El confinamiento. Como si sólo fuera uno. Como si todos los confinamientos hubieran sido iguales. Alguien lo decía: el bicho anula la lucha de clases. Qué empeño tienen algunos en anular esa lucha. La enfermedad y la muerte lo iguala todo. Menuda trola. Miren lo que se dice en una de las páginas: "Hubo muchos confinamientos. Según los metros cuadrados de cada vivienda. Según el número de habitantes por metro cuadrado. Según las piscinas. Las canchas de tenis. Los jardines. Los balcones. Las ventanas… Cada metro cuadrado representa un metro más de poder". Las casas pequeñas.
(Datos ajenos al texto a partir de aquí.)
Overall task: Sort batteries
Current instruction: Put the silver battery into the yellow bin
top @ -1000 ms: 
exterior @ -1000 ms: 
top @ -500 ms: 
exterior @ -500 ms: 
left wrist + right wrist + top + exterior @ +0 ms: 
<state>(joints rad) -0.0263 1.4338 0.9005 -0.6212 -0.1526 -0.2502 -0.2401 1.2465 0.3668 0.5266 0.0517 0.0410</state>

Las normas para no contagiarse cuando salías a alimentar una mínima supervivencia. La puerta de los vecinos siempre abierta. No encontrarte con ellos. Con nadie. Un relato en que no queda nadie sobre la tierra. Tal vez sólo uno, como en la más breve narración de terror de todos los tiempos: Sola y su alma, de Thomas Bailey Aldrich, aunque se llegue a pensar que lo escribió el propio Borges. No ver a nadie. No tocar a nadie. No abrazar a nadie. No besar a nadie. La joven pareja que en un banco del parque se acaricia de lejos. O poniendo las piernas de ella sobre las del chico. La nueva normalidad amorosa. "¿Puede tener la tormenta momentos de calma?", se pregunta Emily Dickinson en una carta a Susan Gilbert en junio de 1852. No lo sé. A lo mejor. Aunque no resulte fácil encontrar ese instante.

Las calles se abren a la nueva normalidad. Ya no hace falta que las familias se repartan el paseo de sus perros (mira que llamarlos mascotas) para despistar a los controladores del encierro. Abren también los cafés, los restaurantes. La vida se abre a sí misma. La nueva normalidad te permite salir de bares, como antes. Pero no siempre ha sido así, tampoco ahora. Un personaje: "los que no pueden pagarse una caña son mayoría. Pero no se les ve. No están en los bares. Están en casa, si es que aún no les han desahuciado". Y aún dicen que la pandemia igualó a las clases sociales. Que las anuló. Convirtió en un chiste la desigualdad. Ricos y pobres se dan la mano y el bicho se ríe en la oscuridad del miedo. Acabo. Casi en la última página. La mujer tiene treinta y ocho años: "Sin embargo, en un año ha vivido (y envejecido) cincuenta". Qué pasará a partir de ahora. Recuerda la muerte de Walter Benjamin en la más absoluta de las soledades. El abominable saludo fascista de Ezra Pound, tan buen poeta, tan entusiasta del fascismo. Hoy habría votado feliz a Giorgia Meloni. El pequeño gran libro de Isabel Alba llega a su fin. La mujer recuerda un tuit que ha leído por la mañana: "Cada vez menos gente vota para asegurarse un futuro mejor, sino para defenderse del presente". Apenas 115 páginas tiene La ventana, incluidas las citas finales y los agradecimientos. Es como aquellos panes de dos quilos que alimentaban a la gente en el horno de mi familia antes de coger los avíos y subirse al monte. No se la pierdan ¿vale? No se la pierdan.